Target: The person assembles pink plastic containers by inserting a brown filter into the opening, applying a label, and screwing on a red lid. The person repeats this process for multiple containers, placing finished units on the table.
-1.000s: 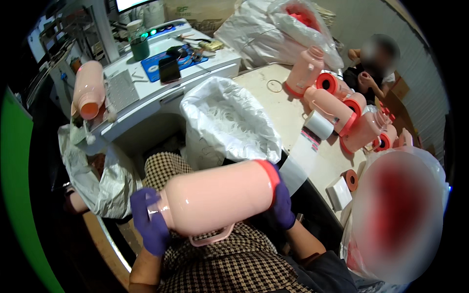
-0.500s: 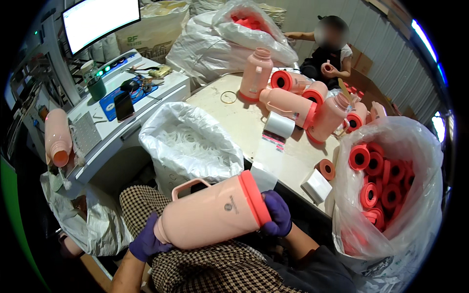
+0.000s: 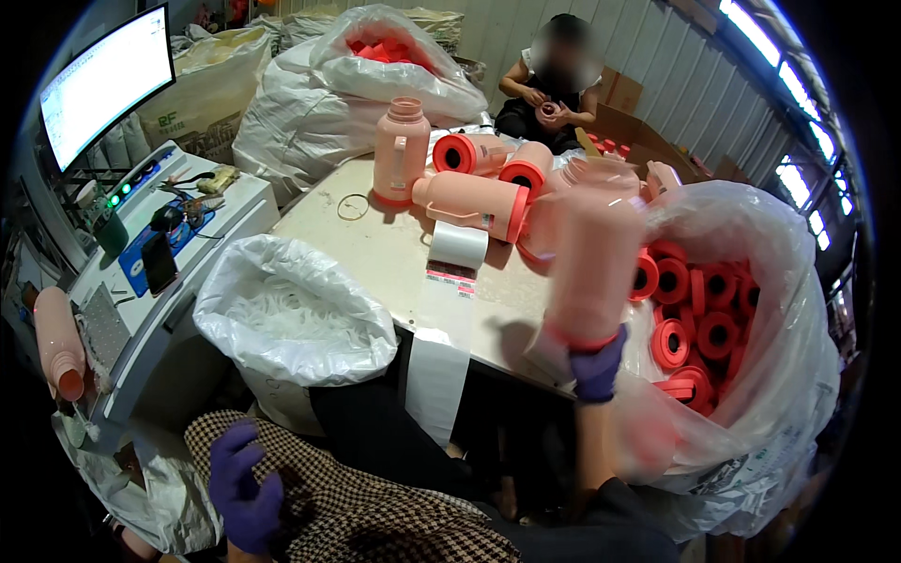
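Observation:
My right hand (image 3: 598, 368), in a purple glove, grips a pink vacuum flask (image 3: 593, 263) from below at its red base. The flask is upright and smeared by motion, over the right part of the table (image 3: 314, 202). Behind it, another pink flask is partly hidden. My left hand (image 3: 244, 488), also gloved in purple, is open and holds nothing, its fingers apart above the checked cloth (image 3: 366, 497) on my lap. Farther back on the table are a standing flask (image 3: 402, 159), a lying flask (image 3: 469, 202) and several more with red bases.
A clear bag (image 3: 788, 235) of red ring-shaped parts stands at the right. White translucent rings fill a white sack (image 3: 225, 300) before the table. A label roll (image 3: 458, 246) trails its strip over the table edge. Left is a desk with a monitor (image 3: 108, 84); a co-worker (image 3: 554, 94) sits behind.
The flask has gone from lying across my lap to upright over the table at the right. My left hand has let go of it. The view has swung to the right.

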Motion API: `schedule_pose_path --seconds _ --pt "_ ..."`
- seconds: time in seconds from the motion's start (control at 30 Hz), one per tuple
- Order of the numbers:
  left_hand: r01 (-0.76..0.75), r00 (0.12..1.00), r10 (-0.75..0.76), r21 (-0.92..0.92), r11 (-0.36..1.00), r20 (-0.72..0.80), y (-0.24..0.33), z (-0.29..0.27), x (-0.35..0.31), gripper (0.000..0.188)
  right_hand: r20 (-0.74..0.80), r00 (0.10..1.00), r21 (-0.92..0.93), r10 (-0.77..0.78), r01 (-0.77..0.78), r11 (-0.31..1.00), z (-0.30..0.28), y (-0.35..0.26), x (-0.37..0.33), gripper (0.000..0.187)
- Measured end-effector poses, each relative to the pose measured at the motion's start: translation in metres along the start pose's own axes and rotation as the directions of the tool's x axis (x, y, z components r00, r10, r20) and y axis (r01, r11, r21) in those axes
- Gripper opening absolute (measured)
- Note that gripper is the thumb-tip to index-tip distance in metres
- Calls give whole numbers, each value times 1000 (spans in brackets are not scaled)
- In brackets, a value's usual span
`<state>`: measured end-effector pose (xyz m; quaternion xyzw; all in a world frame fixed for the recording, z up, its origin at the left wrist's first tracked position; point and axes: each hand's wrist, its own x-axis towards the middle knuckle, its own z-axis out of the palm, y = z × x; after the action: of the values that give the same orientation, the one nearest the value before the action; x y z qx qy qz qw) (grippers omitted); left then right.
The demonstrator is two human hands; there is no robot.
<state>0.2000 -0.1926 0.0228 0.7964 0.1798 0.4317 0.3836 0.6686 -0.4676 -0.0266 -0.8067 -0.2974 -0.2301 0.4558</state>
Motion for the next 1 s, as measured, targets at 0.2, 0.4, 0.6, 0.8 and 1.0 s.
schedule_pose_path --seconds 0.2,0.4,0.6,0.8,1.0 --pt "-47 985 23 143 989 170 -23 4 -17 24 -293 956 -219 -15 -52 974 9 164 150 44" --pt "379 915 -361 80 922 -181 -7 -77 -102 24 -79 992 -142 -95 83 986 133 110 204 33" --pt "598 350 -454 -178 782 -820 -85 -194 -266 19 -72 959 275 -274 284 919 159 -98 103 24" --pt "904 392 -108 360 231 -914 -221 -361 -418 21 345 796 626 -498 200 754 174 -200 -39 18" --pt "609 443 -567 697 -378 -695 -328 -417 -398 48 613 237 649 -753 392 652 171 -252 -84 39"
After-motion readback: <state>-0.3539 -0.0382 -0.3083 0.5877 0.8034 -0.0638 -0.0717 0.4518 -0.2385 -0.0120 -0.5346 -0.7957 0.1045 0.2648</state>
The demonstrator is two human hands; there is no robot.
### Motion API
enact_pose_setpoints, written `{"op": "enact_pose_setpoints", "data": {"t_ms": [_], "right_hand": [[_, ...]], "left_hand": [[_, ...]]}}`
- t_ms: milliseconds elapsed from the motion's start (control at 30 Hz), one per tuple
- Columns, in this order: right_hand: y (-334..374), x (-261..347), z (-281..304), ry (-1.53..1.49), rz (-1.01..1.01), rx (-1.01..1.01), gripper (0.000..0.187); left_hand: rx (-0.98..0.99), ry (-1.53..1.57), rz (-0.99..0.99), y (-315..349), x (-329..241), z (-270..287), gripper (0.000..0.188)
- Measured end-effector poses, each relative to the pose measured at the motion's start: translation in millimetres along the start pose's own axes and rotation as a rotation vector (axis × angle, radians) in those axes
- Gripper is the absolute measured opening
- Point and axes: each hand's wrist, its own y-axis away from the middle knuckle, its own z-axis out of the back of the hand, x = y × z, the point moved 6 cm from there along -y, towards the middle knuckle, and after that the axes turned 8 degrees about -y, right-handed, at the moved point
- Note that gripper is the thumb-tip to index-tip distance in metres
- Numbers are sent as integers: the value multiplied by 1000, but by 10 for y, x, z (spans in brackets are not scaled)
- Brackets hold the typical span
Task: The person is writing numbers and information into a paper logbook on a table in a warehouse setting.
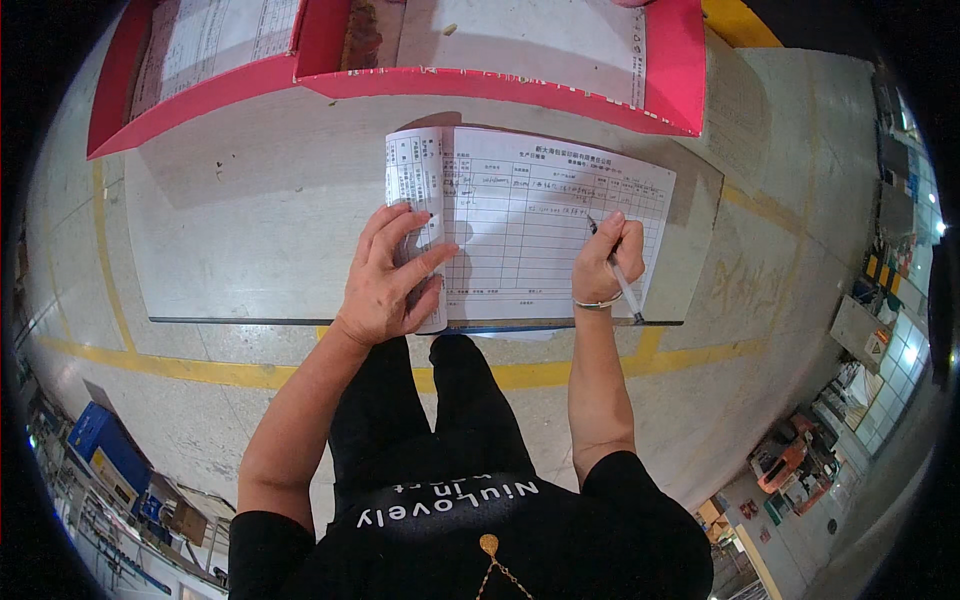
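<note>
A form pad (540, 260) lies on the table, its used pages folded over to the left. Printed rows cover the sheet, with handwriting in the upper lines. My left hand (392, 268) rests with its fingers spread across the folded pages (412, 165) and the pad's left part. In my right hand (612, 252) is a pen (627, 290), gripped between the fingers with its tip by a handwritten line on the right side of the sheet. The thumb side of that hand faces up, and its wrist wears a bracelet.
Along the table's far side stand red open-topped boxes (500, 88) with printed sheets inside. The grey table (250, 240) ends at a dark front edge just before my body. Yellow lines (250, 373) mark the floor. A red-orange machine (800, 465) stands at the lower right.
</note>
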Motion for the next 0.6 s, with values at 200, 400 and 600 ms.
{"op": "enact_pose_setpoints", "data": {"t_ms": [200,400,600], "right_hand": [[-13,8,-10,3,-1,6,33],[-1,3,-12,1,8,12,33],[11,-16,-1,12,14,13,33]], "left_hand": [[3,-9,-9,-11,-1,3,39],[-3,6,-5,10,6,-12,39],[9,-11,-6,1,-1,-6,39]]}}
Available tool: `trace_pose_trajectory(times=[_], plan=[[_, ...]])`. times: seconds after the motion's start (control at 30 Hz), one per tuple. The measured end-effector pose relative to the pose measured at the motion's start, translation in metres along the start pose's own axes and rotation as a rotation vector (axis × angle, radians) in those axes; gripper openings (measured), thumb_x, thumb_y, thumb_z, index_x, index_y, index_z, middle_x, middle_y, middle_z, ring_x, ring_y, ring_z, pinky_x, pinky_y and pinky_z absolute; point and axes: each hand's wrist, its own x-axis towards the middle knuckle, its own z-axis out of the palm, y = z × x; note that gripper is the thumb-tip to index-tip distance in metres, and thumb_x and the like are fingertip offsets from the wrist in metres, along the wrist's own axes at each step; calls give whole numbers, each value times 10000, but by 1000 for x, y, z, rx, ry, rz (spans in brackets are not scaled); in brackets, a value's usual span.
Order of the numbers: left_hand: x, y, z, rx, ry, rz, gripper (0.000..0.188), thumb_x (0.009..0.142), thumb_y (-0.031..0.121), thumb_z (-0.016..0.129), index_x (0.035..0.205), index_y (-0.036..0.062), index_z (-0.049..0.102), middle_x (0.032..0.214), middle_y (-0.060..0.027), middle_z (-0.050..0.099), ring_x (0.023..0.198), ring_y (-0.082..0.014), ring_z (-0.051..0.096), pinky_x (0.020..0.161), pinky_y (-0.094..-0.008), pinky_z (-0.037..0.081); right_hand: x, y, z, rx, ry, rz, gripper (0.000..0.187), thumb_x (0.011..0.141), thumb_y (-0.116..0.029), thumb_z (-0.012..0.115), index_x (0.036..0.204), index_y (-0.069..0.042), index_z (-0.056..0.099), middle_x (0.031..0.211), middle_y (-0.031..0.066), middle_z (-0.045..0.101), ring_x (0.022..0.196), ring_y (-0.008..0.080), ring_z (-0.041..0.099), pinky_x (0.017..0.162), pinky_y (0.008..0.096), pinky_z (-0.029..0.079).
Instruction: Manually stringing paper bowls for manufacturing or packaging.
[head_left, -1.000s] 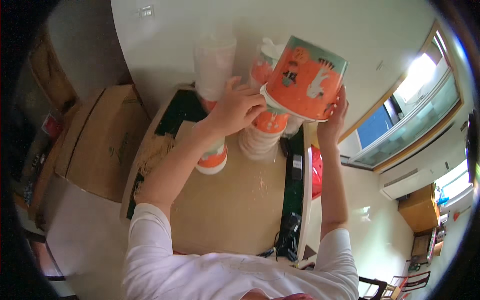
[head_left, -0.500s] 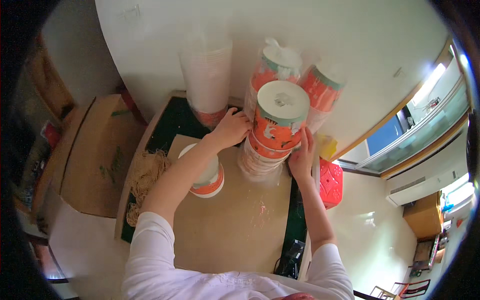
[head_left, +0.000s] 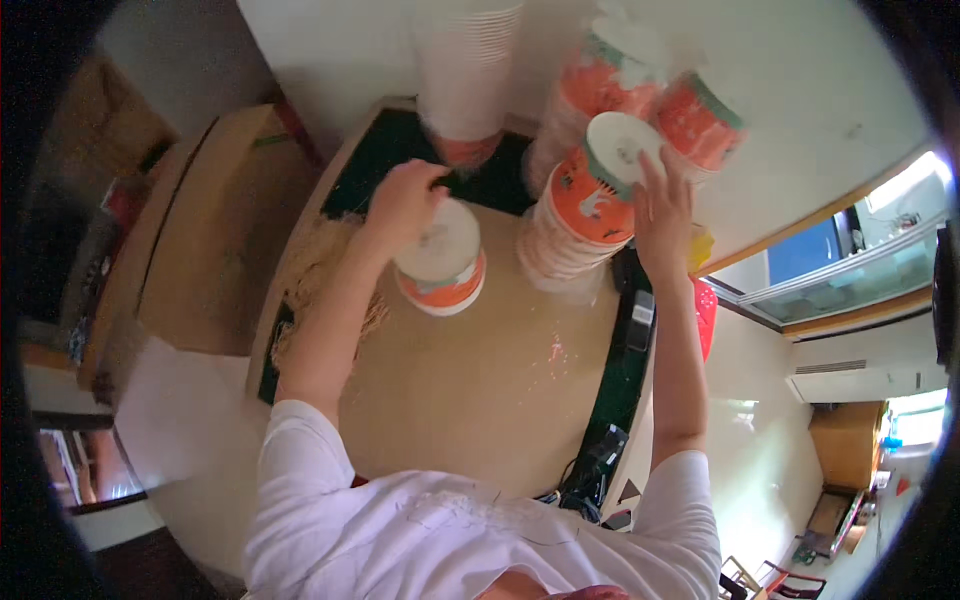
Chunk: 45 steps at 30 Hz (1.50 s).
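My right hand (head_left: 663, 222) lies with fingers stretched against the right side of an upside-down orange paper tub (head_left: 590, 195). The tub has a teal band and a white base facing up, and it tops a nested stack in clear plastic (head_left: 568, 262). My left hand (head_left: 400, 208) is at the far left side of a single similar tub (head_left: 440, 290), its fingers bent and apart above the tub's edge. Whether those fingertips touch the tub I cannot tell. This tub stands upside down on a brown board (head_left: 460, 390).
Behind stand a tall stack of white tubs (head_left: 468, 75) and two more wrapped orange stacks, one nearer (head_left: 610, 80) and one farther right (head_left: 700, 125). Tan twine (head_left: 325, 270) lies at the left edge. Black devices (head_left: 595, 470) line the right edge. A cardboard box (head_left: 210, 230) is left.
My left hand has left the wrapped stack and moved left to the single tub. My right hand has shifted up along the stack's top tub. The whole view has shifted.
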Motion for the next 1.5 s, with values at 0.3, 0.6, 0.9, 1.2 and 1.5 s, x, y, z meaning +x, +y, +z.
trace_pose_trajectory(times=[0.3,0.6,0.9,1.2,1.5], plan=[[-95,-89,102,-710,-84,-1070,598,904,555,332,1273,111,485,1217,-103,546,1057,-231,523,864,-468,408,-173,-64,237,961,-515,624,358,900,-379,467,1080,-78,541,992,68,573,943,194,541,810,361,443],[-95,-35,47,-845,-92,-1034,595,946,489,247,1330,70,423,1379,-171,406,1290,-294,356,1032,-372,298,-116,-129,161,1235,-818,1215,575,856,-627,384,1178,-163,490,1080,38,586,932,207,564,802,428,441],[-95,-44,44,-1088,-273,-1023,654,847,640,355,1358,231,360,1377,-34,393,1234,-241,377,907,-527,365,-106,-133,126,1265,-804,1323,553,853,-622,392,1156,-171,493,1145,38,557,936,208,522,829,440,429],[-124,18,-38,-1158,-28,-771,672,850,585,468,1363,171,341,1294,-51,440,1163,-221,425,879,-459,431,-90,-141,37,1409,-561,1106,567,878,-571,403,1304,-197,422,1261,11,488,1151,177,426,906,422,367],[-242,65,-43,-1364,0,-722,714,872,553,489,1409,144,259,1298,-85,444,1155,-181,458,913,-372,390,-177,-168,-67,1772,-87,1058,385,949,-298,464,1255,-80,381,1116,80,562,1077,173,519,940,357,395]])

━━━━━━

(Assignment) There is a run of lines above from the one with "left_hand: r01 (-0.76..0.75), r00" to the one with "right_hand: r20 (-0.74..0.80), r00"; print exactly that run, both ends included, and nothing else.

(Exercise output)
  left_hand: r01 (-0.76..0.75), r00 (0.12..1.00), r10 (-0.75..0.76), r21 (-0.92..0.92), r11 (-0.36..1.00), r20 (-0.72..0.80), y (-0.24..0.33), z (-0.29..0.27), x (-0.35..0.31), gripper (0.000..0.188)
  right_hand: r20 (-0.74..0.80), r00 (0.10..1.00), r21 (-0.92..0.93), r10 (-0.77..0.78), r01 (-0.77..0.78), r11 (-0.31..1.00), z (-0.30..0.28), y (-0.35..0.26), x (-0.37..0.33), gripper (0.000..0.187)

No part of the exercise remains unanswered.